Problem to work on:
For this exercise, restate word for word only the lines from the first line of the data to the line containing "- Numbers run".

- Opening Delimiter -

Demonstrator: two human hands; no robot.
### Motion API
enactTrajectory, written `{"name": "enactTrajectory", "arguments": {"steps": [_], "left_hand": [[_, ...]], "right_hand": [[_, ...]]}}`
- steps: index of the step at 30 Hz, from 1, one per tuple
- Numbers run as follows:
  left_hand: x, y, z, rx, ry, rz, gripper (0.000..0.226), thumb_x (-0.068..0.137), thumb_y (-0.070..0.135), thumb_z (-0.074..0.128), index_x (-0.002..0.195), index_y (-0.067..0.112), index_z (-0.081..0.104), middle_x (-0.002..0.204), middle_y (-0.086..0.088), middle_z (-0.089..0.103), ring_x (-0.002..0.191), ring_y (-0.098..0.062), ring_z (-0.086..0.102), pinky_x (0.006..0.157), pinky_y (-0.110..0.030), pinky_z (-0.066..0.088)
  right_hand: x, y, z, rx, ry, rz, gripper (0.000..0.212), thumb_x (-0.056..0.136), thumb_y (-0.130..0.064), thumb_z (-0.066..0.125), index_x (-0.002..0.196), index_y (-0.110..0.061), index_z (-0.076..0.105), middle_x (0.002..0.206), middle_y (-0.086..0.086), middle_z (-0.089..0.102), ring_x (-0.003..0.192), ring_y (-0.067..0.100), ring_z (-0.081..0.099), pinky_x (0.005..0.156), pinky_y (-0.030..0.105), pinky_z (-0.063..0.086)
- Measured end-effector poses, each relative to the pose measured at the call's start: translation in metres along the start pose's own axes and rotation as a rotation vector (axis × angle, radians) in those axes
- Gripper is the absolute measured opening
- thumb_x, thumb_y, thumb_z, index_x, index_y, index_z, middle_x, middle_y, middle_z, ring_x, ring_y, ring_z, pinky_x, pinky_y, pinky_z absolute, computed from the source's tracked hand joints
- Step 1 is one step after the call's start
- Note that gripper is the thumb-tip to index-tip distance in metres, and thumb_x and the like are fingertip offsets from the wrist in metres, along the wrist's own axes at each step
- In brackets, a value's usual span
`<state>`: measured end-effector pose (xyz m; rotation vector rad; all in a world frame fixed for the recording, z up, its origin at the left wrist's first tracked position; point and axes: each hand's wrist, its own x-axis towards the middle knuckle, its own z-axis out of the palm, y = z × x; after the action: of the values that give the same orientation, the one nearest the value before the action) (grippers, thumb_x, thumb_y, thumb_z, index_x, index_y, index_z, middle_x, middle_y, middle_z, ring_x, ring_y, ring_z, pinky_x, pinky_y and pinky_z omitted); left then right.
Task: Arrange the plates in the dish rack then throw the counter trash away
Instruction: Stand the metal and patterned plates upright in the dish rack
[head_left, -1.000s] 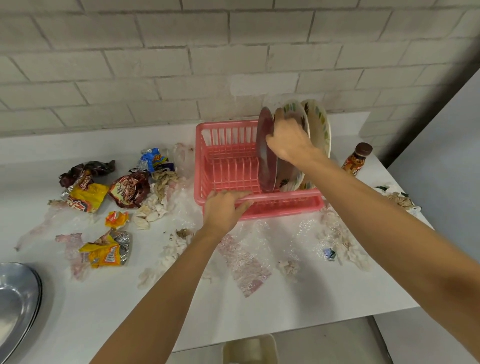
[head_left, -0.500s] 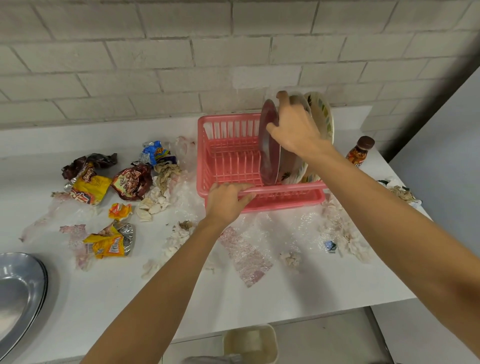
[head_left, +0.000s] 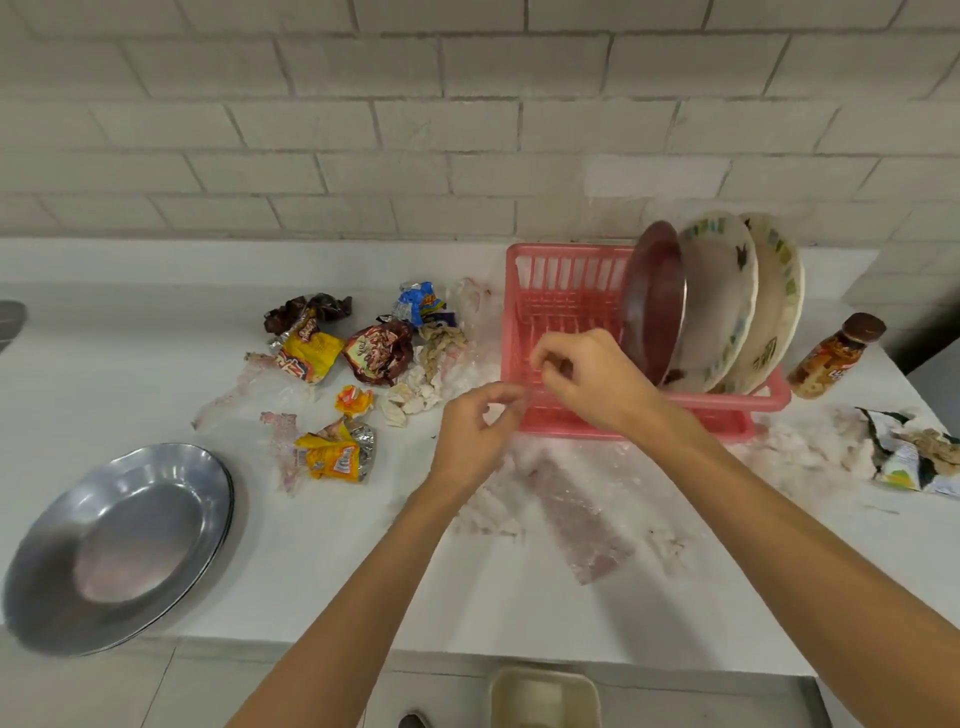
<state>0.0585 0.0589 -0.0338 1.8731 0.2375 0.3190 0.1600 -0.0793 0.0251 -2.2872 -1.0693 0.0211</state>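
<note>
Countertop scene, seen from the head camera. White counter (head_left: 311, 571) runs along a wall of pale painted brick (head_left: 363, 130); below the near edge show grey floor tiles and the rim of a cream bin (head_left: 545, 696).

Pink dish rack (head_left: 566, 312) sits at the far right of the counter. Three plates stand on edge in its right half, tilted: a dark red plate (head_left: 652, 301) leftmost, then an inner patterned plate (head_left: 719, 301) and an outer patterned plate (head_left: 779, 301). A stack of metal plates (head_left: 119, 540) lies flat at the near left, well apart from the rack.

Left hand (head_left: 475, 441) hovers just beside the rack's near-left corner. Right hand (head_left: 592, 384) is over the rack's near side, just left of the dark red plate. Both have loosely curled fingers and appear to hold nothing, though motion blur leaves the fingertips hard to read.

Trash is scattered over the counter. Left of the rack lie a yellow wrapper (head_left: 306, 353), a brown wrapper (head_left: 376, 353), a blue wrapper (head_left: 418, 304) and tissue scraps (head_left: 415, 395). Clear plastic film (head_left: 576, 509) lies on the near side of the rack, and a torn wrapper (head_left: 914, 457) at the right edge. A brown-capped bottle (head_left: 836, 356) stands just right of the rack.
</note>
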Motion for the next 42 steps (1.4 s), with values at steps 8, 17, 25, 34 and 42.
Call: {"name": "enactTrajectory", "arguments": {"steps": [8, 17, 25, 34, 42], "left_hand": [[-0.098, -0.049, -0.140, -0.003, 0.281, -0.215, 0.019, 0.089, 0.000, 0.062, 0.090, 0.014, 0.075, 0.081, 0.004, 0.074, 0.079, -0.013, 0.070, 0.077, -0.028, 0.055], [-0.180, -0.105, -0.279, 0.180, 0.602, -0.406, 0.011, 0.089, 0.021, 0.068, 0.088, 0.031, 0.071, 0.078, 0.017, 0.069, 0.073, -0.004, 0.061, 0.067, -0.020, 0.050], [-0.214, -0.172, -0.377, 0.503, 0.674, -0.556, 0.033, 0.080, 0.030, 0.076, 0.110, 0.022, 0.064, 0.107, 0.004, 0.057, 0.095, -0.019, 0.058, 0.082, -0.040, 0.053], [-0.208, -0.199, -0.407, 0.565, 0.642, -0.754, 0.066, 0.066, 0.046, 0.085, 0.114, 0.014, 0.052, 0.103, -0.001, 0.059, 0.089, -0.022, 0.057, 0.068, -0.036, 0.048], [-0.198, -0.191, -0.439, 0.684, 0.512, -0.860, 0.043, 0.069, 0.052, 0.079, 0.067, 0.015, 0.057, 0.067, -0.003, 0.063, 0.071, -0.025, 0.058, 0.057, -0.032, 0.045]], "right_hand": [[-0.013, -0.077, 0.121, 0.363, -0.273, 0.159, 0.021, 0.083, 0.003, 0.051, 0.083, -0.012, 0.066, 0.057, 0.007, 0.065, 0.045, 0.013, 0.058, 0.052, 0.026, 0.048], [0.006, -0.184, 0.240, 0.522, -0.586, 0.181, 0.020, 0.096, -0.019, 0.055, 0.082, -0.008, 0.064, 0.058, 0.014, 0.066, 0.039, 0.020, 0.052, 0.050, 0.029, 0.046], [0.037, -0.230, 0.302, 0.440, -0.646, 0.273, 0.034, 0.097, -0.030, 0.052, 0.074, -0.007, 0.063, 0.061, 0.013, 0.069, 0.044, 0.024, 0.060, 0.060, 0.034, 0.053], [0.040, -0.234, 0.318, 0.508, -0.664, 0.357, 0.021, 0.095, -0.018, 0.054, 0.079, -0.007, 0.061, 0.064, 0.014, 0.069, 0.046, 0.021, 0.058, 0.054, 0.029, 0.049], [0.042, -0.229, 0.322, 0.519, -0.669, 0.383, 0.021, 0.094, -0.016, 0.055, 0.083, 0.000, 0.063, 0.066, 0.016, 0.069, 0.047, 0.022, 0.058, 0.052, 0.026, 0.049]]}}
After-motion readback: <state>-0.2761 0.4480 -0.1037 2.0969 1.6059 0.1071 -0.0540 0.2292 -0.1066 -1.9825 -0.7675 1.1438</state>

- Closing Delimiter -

Solution below:
Demonstrator: two human hands; no robot.
### Motion API
enactTrajectory, written `{"name": "enactTrajectory", "arguments": {"steps": [_], "left_hand": [[_, ...]], "right_hand": [[_, ...]]}}`
- steps: index of the step at 30 Hz, from 1, one per tuple
- Numbers run as follows:

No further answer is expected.